Cosmologia e dolore privato: un azzardo tematico su cui il genere sci-fi sembra aver più volte scommesso nell'ultimo anno. Con il romanticismo crepuscolare di Melancholia, con l'epifania spirituale di The tree of life, fino alla nostalgia alien-vintage di Super 8. Di fronte a cotanti astri di bellezza, Another Earth, sbarco sul pianeta fiction del documentarista Mike Cahill e della protagonista Brit Marling, in alcuni momenti sembra sbandare dalla sua orbita, a metà strada tra fantascienza e melodramma, pilotando lo spettatore verso la rotta pericolosa della noia. E tuttavia, non si può negare l'originalità dello script, la cura visiva e la preziosità della fotografia che, trattandosi di un'opera prima, fa ben sperare per le future missioni di questo giovanissimo duo di ventisettenni, della serie “un piccolo passo per il cinema, un grande passo per regista e interprete”.

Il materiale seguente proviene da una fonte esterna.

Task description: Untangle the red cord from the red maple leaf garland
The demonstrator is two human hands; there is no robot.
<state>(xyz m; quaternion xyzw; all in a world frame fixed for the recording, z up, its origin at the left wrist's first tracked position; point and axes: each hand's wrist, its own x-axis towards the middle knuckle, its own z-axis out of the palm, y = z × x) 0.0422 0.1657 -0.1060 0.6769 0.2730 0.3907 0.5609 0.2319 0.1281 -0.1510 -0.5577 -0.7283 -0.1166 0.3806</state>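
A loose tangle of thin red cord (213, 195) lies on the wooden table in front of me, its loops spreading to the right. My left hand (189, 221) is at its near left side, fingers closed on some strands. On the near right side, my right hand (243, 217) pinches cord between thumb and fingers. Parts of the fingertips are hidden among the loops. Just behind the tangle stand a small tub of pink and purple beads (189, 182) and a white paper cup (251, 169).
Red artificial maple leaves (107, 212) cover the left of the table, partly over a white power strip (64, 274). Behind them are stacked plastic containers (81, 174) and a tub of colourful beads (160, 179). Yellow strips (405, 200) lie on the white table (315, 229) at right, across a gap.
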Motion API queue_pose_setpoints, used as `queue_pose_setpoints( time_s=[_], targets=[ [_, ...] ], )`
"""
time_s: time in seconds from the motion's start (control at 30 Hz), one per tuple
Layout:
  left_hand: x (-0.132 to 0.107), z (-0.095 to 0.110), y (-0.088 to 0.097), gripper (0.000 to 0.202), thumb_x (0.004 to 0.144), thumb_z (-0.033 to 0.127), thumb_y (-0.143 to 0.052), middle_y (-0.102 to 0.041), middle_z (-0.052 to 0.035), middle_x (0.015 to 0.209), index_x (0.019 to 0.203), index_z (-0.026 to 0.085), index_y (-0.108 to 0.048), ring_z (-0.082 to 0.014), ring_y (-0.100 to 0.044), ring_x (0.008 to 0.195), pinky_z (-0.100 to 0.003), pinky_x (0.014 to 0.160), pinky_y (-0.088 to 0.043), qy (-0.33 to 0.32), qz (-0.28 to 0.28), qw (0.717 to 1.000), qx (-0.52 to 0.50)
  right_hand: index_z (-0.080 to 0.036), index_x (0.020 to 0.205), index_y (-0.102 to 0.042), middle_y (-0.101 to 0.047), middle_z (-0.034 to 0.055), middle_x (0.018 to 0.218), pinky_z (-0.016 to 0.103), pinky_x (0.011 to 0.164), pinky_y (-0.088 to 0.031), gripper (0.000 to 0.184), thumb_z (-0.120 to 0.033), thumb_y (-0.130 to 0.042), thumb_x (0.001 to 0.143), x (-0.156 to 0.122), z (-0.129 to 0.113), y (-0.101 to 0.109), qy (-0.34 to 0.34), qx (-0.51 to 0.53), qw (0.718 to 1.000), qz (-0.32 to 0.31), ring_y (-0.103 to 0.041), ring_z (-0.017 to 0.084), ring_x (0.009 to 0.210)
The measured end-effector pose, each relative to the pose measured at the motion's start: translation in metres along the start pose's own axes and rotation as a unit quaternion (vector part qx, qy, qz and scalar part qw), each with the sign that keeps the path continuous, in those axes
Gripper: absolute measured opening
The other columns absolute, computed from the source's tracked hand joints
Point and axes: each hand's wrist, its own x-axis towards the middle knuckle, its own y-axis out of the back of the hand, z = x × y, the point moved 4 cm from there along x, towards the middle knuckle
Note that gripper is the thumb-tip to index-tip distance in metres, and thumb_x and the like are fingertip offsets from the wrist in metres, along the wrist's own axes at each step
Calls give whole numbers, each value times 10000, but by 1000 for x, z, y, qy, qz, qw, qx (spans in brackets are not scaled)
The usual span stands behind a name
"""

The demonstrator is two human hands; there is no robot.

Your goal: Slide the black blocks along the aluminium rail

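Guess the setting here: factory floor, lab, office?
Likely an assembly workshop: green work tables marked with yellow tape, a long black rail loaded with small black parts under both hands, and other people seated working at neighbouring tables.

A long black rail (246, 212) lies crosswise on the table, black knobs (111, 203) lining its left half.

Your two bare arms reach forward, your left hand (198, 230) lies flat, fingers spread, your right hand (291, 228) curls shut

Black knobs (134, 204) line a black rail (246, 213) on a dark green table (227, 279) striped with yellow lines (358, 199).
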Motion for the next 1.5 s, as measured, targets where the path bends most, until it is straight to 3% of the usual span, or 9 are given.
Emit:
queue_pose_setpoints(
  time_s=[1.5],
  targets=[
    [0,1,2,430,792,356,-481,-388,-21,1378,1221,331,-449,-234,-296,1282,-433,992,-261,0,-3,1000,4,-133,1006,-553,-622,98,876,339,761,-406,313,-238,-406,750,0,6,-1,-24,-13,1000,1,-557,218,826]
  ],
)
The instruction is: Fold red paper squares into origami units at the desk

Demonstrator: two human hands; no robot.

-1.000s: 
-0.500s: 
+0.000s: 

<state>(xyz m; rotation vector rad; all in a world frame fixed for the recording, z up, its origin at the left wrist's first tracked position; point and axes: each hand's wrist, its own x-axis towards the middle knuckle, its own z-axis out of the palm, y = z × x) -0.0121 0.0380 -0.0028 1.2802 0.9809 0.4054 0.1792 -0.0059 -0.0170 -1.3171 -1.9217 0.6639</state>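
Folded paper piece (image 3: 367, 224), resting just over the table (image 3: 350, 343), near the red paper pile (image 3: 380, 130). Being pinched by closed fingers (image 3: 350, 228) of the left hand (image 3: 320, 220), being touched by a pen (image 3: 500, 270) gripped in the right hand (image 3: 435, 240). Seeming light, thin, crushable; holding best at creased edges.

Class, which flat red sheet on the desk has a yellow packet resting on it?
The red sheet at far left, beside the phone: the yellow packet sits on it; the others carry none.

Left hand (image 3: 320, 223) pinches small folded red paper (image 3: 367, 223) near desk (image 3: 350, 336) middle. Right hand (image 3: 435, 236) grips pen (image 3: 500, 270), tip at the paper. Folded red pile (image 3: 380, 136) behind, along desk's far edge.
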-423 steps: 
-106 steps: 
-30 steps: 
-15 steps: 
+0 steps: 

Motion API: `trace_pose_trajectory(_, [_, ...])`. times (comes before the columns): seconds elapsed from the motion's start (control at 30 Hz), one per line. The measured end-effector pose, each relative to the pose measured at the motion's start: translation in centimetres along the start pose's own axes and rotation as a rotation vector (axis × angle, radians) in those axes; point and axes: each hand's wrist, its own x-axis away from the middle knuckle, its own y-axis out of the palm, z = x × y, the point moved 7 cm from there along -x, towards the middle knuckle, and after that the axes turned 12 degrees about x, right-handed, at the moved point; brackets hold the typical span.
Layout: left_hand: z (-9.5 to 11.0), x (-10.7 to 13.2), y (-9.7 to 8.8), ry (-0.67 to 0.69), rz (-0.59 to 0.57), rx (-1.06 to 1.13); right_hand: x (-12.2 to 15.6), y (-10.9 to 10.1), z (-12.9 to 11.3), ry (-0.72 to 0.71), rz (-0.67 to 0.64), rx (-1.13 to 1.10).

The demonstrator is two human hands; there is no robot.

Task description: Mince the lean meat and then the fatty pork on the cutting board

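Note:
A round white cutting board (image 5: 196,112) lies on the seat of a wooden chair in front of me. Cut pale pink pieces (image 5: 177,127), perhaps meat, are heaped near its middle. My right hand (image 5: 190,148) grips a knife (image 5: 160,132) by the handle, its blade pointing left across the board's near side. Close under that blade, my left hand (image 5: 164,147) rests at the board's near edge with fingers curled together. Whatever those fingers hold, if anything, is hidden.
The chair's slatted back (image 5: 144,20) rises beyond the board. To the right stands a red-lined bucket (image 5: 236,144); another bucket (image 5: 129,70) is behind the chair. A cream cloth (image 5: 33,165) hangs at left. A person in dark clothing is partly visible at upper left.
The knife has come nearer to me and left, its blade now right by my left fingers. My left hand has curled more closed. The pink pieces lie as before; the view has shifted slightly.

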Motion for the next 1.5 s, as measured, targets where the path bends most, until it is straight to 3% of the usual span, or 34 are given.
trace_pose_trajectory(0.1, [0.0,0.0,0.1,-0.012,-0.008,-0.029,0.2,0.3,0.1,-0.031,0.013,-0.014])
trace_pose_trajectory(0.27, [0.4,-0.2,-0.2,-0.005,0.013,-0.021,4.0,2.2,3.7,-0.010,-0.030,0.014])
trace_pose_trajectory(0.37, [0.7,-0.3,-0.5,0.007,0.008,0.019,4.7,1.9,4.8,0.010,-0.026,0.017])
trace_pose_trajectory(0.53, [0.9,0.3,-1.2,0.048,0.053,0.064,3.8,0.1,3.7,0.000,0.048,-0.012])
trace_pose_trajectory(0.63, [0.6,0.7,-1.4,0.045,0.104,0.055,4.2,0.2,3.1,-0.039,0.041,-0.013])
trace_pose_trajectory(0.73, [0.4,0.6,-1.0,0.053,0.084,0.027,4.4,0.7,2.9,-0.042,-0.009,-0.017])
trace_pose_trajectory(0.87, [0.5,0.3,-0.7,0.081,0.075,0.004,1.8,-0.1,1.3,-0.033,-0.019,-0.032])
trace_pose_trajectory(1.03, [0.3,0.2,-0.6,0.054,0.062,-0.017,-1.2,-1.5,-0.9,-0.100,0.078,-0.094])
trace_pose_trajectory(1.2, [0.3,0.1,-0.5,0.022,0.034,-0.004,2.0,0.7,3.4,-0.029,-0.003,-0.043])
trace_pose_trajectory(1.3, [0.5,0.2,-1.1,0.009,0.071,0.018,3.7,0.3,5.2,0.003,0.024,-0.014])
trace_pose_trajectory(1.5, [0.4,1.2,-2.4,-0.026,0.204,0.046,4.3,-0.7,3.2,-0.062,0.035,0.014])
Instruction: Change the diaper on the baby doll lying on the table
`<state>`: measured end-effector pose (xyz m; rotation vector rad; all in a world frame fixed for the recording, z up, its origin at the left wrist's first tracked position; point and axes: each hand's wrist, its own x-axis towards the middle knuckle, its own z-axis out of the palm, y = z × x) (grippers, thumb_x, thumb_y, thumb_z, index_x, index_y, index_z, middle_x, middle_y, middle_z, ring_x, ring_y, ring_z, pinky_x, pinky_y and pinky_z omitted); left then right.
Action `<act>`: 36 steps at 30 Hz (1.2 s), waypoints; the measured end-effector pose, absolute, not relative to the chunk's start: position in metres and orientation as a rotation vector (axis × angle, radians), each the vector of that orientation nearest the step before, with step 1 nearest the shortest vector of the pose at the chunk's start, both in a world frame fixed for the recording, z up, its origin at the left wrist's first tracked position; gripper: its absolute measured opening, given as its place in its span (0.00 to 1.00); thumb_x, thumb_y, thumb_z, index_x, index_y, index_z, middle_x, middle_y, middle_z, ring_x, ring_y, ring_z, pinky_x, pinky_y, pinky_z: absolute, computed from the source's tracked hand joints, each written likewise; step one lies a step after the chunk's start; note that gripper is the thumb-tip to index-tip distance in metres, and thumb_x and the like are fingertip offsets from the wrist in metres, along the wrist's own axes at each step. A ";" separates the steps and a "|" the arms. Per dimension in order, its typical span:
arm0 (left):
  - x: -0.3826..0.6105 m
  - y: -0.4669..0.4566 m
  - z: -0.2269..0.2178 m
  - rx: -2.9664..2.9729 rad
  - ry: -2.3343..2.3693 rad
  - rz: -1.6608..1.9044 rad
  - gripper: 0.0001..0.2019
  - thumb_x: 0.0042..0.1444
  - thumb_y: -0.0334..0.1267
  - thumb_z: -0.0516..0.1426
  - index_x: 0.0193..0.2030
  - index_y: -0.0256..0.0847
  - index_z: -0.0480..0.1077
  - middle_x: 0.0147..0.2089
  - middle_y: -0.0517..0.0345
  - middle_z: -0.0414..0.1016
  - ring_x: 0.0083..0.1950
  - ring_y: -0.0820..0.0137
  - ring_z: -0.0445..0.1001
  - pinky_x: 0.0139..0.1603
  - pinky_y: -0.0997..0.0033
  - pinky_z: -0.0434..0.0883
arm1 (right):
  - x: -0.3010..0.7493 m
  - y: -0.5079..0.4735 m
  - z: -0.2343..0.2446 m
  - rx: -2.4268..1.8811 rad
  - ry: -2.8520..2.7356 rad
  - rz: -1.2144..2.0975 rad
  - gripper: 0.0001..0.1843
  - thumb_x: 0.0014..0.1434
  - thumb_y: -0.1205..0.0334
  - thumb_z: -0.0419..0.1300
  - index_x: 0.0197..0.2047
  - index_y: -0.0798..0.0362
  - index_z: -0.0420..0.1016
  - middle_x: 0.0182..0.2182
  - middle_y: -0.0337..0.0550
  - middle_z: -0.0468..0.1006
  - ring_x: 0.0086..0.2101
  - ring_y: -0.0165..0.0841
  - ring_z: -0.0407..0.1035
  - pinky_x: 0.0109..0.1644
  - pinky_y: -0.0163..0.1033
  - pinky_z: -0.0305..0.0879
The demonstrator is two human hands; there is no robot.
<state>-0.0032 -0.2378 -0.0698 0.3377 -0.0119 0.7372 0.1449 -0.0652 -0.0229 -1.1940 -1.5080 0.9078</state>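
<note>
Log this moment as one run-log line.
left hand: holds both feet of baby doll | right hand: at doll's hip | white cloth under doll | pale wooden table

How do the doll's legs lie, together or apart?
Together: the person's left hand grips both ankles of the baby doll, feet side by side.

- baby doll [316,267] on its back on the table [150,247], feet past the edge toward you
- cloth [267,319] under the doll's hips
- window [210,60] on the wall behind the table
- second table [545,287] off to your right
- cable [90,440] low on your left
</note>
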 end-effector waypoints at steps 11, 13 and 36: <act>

Affascinati dal quesito “cosa accadrebbe se potessi incontrare il tuo doppio?” e dalle teorie del fisico Brian Greene sull'esistenza di universi paralleli, Cahill e Marling delineano una storia in cui l'elemento cosmico è più che altro un pretesto per indagare la questione, tutta umana, dell'identità, vera ossessione culturale dell'odierna civiltà europea in crisi e, ancor di più, nemesi della società statunitense, perseguitata fin dai tempi delle corse verso l'ovest da un senso di inferiorità nei confronti di quel vecchio continente, suo antenato e al contempo suo gemello. Lo dimostra la quantità di titoli che, soprattutto negli ultimi decenni, si sono cimentati con forme ed esiti diversi nel concetto psicanalitico del doppio. Sliding Doors, Solaris, Fight Club, per arrivare ai recenti Coraline e la porta magica, Moon e Il cigno nero. Laddove l'espediente narrativo per il faccia a faccia con l'altro sé si è spesso ritagliato a partire dal topos del viaggio nel tempo, in Another Earth l'incontro avviene per via di un paradosso spaziale, nel senso astronomico del termine.
Novella Narcisa, l'eroina di questa favola ai limiti dell'allegoria alza gli occhi oltre le nuvole, nella speranza di una salvezza che giunga non già dalla religiosa misericordia dei cieli, bensì dal cielo tout court. In forma non di angelo, non di alieno, ma sotto le sembianze di un sé finalmente libero dal male.